Si ce récit est vraiment intéressant, aussi, c'est bien plus pour le témoignage qu'il renvoie indirectement sur la France du début des années 60 et sur les motivations véritables qui animent la partie occidentale du groupe : le désir d'aventures. Les tendances colonialistes se font évidemment sentir dans la façon de décrire l'organisation "préhistorique" de ces "sauvages", notamment lorsqu'il constate qu'ils ne comprennent pas l'intérêt d'une hache avec une lame en métal plutôt qu'en pierre, bien que quelques remarques très politiquement correctes émaillent la narration ("nous sommes frappés par la ressemblance entre leurs gestes, leurs regards, et les nôtres" confessera-t-il après une séance de rasage improvisé). Mais Gaisseau est bien plus occupé, dans la deuxième partie du documentaire, à raconter les exploits du groupe à travers cette jungle qui s'apparente très clairement à un enfer vert. On est loin de l'expédition isolée au fin fond du monde : l'encadrement par des militaires papous armés, les ravitaillements par avion et les contacts radio, aussi rares et providentiels soient-ils, tendent à affaiblir la puissance de l'exploit. Mais on sent tout de même avec vigueur les horreurs qu'ils se sont infligées, la chaleur insoutenable dans la plaine et le froid saisissant sur les crêtes à plus de 3600 mètres d'altitude, l'humidité pénétrante, la boue envahissante, les nombreuses maladies qui feront plusieurs morts parmi les sherpas locaux, les animaux, reptiles et insectes omniprésents (ah, les mouches et les sangsues...), l'angoisse de la faim, la peur des nouvelles rencontres et bien d'autres.
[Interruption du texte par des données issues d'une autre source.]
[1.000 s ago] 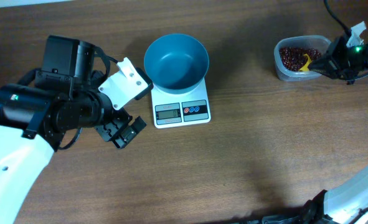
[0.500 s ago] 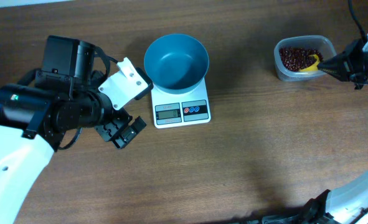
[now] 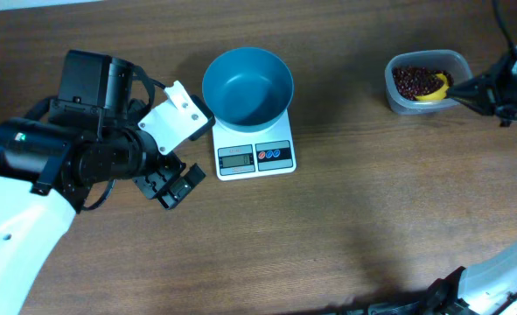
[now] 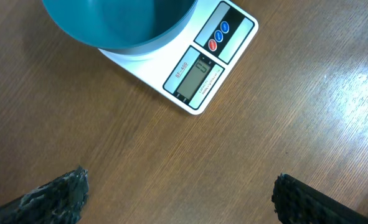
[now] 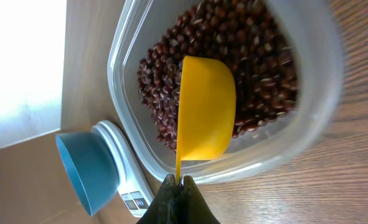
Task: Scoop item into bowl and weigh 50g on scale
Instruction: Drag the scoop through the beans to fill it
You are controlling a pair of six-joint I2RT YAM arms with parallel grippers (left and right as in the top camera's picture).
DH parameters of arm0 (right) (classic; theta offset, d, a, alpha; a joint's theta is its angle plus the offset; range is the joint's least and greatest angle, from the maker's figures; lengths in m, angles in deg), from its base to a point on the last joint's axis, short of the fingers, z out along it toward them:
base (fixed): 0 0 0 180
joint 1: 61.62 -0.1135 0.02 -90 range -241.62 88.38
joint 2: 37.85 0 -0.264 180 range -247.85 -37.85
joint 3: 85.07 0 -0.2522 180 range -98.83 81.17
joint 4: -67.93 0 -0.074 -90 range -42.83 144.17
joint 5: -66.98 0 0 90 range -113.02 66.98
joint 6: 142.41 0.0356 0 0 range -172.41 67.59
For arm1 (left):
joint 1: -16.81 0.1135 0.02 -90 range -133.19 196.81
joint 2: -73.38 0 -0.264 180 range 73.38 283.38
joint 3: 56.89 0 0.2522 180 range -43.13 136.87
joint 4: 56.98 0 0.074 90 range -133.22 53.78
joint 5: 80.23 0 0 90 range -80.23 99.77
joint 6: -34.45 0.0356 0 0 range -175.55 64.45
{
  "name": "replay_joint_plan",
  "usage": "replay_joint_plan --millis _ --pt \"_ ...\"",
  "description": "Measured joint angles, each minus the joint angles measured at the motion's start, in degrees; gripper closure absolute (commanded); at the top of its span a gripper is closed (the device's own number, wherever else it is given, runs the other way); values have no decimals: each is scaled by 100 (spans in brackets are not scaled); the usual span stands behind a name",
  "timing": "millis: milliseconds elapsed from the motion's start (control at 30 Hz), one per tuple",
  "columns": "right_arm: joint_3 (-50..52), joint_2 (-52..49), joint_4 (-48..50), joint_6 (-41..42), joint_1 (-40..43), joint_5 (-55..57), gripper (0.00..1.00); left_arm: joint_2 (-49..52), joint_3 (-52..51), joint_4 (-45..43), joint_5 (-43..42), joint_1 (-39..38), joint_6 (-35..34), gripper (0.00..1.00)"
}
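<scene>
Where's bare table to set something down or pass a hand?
Free: the broad tabletop between the scale and the clear tub, down toward the near edge, and in front of the scale. Crowded: left of the scale, by the left gripper, and the tub's right side, where the right gripper holds the yellow scoop.

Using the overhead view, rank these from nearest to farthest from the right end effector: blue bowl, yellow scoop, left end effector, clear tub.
1. yellow scoop, its handle gripped in the right end effector, far right.
2. clear tub, around the scoop's cup, top right.
3. blue bowl, on the scale, centre.
4. left end effector, open, left of the scale.
</scene>
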Motion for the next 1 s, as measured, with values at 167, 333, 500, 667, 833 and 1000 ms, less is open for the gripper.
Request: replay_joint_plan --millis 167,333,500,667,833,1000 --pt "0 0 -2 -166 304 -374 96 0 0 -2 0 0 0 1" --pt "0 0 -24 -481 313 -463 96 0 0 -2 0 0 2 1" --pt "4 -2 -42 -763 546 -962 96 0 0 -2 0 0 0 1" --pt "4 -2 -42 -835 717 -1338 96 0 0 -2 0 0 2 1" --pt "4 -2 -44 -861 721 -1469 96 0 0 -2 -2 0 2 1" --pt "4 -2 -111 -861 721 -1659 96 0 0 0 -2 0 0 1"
Il y a aussi et surtout le bruit incessant de la jungle, relevé à de nombreuses reprises, qui semble relever de la torture.
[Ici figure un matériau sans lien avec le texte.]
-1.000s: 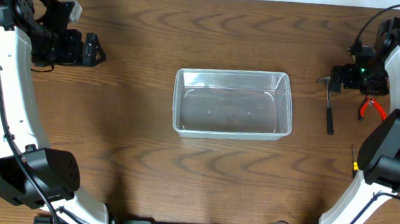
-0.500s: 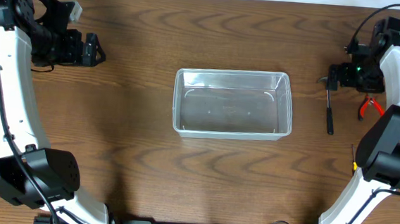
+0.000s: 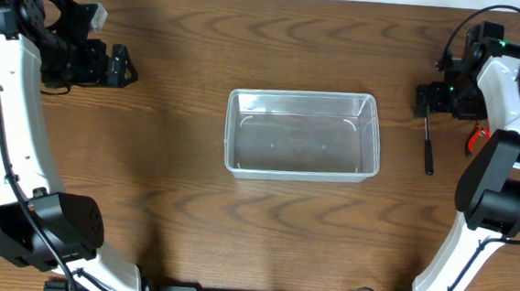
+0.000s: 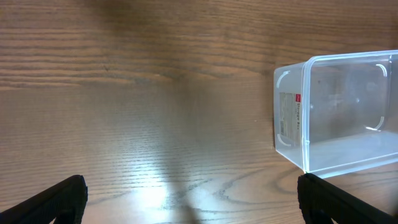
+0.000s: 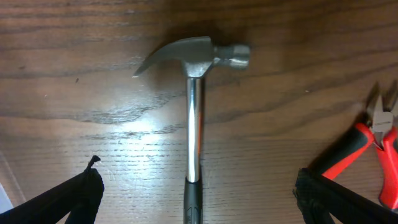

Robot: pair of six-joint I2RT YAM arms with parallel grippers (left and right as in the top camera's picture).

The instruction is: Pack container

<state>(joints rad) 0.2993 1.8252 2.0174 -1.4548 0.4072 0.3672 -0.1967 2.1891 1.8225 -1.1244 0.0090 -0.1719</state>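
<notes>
The container [image 3: 232,130], a clear rectangular tub, sits empty at the table's middle; its labelled end wall [image 4: 289,118] shows at the right of the left wrist view. A steel hammer [image 3: 429,146] with a black handle lies right of it. My right gripper [image 3: 426,100] hovers open over the hammer's head end. In the right wrist view the hammer [image 5: 194,112] runs down the middle, and the right gripper [image 5: 196,199] straddles its handle without touching it. My left gripper [image 3: 128,66] stands open at the far left, well clear of the tub, with bare wood under it [image 4: 193,202].
Red-handled pliers [image 3: 477,138] lie right of the hammer, partly under my right arm, and the pliers [image 5: 367,143] sit close to the right finger. Both arm bases stand at the table's front corners.
My right gripper has shifted left and slightly back, coming over the hammer's head. The arm now covers more of the pliers. The left arm and the container have not moved.
</notes>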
Au milieu de leur périple, ils recevront des coupures de presse (larguées par avion au milieu des vivres) montrant les premiers clichés de la face cachée de la lune réalisés par la sonde soviétique issue du programme Luna. Ils sont perdus au milieu d'une jungle ne figurant à l'époque sur aucune carte, et ils reçoivent des informations cartographiques sur un satellite situé à 380 000 kilomètres de la Terre. Le ciel et la boue... Lorsqu'ils atteignent enfin la côte Nord de l'île, au terme d'un voyage qui a bien dû représenter plus de mille kilomètres, la mélancolie les envahit et Gaisseau pense déjà à la suite : "un jour, il faudra repartir". Et dans un moment de lucidité ou de sincérité, comme pour relativiser le contenu de son propre récit, il terminera sur ces "histoires que l'on raconte et qui ne sont plus tout à fait celles que l'on a vécues".